Category: The Good Fight (TV), The Good Wife (TV)
Genre: F/M, Silly Holiday Fluff, that's about it
Language: English
Status: Completed
Published: 2018-12-22
Updated: 2018-12-22
Packaged: 2019-09-24 19:18:33
Rating: General Audiences
Warnings: No Archive Warnings Apply
Chapters: 1
Words: 1,858
Publisher: archiveofourown.org
Story URL: https://archiveofourown.org/works/17106575
Author URL: https://archiveofourown.org/users/everytimeyougo/pseuds/everytimeyougo
Summary: A silly little Christmas tale set in the More Than One Thing universe





	Christmas in the Country

**Author's Note:**

> I wrote this two years ago, but couldn't post it in time for Christmas without spoiling the end of More Than One Thing. Thought I might as well dust it off this year and share. It's set in the MTOT universe so will make no sense if you haven't read that.

Diane is standing in the middle of the great room, turning in a slow circle when Kurt enters through the front door, their dog Callie close on his heels. The young lab bounds past her master, set on reaching her mistress as quickly as possible, but her feet, wet from the early snowfall skid out from under her on the hardwood floor before she’s even halfway there.

“Oh, my poor baby,” Diane croons, crouching down to her level, but after a quick whine of surprise, Callie is back on her feet, excited to find Diane’s face within easy licking distance.

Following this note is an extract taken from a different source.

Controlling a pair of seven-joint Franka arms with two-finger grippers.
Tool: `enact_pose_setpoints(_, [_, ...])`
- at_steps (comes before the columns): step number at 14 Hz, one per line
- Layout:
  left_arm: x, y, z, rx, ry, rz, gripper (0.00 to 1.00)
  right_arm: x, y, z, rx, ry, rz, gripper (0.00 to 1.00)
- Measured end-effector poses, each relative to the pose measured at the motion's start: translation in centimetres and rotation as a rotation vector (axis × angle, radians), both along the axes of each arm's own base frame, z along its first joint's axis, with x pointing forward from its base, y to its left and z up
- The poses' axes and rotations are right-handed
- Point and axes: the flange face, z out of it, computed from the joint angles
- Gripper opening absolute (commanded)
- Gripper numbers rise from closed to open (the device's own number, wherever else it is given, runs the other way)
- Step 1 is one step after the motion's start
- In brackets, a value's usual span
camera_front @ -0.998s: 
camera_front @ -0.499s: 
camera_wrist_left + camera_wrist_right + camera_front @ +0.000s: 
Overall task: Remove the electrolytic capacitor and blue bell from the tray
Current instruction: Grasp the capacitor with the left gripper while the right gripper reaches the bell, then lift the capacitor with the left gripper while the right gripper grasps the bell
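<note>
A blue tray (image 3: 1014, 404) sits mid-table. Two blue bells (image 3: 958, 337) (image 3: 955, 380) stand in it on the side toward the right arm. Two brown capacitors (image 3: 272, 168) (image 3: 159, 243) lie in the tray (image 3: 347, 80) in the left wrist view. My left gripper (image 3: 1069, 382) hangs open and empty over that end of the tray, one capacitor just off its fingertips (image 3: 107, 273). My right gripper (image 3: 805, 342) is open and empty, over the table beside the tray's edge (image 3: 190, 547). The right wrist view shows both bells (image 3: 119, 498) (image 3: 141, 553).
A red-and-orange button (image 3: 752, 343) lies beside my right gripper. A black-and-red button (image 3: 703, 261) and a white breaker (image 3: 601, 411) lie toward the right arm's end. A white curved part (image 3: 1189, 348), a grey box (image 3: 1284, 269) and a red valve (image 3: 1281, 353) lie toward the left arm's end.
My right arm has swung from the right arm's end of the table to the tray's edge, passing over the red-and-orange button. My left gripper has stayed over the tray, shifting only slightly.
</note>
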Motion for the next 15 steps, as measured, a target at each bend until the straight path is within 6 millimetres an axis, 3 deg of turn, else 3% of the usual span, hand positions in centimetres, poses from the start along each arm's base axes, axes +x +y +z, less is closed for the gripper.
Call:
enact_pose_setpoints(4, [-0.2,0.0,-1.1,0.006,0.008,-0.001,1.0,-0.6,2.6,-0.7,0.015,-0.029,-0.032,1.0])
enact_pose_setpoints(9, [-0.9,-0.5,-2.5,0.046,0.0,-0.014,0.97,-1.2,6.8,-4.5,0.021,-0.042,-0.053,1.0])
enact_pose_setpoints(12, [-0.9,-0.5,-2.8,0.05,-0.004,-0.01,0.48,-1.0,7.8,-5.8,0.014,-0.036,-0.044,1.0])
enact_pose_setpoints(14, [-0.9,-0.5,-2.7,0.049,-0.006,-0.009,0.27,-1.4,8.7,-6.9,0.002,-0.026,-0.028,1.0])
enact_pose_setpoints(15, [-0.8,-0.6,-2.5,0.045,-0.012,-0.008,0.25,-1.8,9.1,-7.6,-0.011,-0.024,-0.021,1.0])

Diane allows the bounty of kisses for a short time, then gently eases the excited dog back and stands up.

“Where have you two been?” she asks her husband who is in the process of removing his snow boots at the front door.

“Just out for a walk,” he says. “Trying to burn off some of her energy before the snow starts up again.”

Diane looks doubtfully at the dog who is now tossing a stuffed monkey around the room. “I don’t think it worked.”

Kurt’s lip quirks under his silver moustache. “Guess it’s your turn then.”

Diane rolls her eyes. “Would you like some tea? I was just going to make a cup.”

He nods as he hangs his heavy plaid coat in the closet. “Yeah, thanks. What have you been doing while we were gone?”

“Well, I was supposed to be going over the file for one of the cases we’re hearing in January, but I got distracted thinking about the holidays. When are Debbie and Joey coming up?”

“Deb says the 24th, then back on the 26th. Joe won’t want to be away from Shelly for any longer than he has to be, and Deb will want to be back in her own space.”

“Shelly could have come too,” Diane points out, but honestly two days is plenty long enough in her mind anyway. She and her sister-in-law get along reasonably well these days, but there’s no point in pushing their luck.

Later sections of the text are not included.